Heathkit product concept 

After the success of the oscilloscope kit, Heath went on to produce dozens of Heathkit products. Heathkits were influential in shaping two generations of electronic hobbyists. The Heathkit sales premise was that by investing the time to assemble a Heathkit, the purchasers could build something comparable to a factory-built product at a significantly lower cash cost and, if it malfunctioned, could repair it themselves.  During those decades, the premise was basically valid.

Commercial factory-built electronic products were constructed from generic, discrete components such as vacuum tubes, tube sockets, capacitors, inductors, and resistors, mostly hand-wired and assembled using point-to-point construction technology. The home kit-builder could perform these labor-intensive assembly tasks himself, and if careful, attain at least the same standard of quality. In the case of Heathkit's most expensive product at the time, the Thomas electronic organ, building the kit version represented substantial savings.

One category in which Heathkit enjoyed great popularity was amateur radio. Ham radio operators had frequently been forced to build their equipment from scratch before the advent of kits, with the difficulty of procuring all the parts separately and relying on often-experimental designs.
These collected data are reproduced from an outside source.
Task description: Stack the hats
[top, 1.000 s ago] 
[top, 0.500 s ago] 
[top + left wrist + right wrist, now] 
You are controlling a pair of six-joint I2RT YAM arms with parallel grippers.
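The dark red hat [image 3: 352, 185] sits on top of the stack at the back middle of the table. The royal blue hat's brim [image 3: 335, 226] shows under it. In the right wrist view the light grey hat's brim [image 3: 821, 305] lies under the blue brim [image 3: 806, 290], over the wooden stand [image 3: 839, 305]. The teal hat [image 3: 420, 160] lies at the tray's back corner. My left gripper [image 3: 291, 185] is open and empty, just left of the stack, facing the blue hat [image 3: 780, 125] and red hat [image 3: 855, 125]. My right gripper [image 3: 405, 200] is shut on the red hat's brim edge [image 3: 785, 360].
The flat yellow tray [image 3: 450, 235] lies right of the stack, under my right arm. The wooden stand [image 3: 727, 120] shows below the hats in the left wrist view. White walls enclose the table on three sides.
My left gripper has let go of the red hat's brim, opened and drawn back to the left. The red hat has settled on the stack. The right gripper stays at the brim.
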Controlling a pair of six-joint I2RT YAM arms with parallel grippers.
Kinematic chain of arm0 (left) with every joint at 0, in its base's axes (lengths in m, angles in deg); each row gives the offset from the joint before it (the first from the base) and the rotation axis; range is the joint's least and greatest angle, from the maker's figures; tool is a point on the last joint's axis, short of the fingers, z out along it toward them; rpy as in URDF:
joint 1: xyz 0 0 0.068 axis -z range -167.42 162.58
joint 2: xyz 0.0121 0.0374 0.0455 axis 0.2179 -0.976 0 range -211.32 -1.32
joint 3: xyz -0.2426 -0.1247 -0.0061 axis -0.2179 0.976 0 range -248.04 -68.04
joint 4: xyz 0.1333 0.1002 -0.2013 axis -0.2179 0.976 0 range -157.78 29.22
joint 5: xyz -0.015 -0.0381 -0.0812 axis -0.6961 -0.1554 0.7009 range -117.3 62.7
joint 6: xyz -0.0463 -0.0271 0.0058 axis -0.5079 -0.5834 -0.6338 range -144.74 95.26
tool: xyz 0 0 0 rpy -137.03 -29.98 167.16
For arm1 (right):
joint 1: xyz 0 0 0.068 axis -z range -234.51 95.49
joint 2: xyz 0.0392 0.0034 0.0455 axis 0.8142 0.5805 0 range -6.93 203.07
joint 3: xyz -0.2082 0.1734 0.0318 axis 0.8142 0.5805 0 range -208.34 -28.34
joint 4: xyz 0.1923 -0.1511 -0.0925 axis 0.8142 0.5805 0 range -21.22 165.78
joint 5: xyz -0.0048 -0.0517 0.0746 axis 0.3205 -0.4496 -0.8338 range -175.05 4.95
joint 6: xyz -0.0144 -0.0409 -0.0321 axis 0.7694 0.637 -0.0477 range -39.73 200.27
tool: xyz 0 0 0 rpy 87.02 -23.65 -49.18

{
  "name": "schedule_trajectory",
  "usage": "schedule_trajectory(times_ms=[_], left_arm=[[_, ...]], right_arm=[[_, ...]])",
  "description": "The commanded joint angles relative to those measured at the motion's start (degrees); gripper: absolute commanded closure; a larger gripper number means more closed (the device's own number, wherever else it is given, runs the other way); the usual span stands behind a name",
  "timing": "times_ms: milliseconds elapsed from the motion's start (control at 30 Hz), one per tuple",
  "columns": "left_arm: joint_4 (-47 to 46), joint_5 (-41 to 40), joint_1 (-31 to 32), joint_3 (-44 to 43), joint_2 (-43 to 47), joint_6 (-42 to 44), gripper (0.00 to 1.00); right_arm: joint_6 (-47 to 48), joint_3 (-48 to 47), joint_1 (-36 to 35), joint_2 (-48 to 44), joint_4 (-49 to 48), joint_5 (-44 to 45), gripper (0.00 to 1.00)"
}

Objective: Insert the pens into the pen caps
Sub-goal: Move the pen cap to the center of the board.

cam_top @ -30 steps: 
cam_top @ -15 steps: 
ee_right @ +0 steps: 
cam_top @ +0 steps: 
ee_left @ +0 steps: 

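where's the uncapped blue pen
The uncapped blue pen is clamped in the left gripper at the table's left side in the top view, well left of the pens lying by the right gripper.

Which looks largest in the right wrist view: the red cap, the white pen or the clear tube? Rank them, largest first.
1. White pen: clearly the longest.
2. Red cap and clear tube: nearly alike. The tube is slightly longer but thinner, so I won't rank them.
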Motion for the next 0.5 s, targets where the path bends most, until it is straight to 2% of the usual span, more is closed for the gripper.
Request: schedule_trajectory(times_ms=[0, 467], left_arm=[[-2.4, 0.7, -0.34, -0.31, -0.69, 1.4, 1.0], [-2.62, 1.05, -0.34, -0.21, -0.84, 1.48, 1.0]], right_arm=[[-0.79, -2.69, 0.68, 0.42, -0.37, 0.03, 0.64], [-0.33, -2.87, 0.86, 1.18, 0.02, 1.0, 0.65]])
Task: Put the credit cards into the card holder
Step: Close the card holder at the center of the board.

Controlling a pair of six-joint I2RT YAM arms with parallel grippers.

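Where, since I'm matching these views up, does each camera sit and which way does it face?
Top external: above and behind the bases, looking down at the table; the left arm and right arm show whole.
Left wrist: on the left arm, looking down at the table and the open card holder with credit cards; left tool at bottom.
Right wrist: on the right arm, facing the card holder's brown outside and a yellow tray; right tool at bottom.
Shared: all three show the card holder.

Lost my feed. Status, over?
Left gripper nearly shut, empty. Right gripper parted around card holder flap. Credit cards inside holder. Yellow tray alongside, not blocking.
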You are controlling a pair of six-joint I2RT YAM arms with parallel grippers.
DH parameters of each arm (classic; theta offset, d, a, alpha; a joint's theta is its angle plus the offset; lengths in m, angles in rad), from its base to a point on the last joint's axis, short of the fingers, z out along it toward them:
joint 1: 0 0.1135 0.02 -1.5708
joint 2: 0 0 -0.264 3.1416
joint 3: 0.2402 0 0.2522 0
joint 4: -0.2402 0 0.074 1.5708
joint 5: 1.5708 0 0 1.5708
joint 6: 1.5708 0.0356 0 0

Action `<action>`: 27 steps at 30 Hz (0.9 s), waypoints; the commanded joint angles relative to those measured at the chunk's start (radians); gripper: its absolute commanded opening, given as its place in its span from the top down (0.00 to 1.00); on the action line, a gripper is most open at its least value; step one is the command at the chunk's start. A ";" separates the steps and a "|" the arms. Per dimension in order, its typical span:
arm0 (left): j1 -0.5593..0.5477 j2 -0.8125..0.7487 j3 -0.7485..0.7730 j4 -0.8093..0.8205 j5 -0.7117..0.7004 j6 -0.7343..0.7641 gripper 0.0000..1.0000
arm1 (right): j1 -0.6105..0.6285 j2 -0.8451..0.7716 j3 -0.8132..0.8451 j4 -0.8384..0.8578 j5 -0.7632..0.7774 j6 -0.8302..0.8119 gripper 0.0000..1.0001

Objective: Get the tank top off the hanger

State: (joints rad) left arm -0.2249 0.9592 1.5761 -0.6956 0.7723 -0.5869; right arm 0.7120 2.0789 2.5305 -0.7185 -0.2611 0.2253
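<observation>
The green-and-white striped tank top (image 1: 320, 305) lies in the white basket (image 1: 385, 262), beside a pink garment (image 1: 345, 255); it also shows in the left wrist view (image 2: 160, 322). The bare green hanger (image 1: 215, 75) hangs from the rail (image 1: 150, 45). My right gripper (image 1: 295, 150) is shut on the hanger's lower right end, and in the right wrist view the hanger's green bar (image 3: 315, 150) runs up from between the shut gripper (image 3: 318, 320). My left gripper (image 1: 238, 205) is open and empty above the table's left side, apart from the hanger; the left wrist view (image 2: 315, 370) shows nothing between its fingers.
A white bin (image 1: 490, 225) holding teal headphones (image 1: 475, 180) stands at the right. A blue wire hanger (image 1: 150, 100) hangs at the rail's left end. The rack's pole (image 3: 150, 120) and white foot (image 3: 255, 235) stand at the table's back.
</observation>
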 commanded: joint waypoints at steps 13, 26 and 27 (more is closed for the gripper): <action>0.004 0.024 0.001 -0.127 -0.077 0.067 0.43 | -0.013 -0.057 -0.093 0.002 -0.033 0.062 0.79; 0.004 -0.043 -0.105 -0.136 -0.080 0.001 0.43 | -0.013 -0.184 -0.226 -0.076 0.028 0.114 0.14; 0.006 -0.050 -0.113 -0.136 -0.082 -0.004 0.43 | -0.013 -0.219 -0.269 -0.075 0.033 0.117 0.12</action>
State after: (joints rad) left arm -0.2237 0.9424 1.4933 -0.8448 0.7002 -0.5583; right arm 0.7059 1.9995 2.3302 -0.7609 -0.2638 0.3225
Kits brought the convenience of all parts being supplied together, with the assurance of a predictable finished product; many Heathkit model numbers became well known in the ham radio community. The HW-101 HF transceiver became so ubiquitous that even today the "Hot Water One-Oh-One" can be found in use, or purchased as used equipment at hamfests, decades after it went out of production.

In the case of electronic test equipment, Heathkits often filled a low-end entry-level niche, giving hobbyists access at an affordable price.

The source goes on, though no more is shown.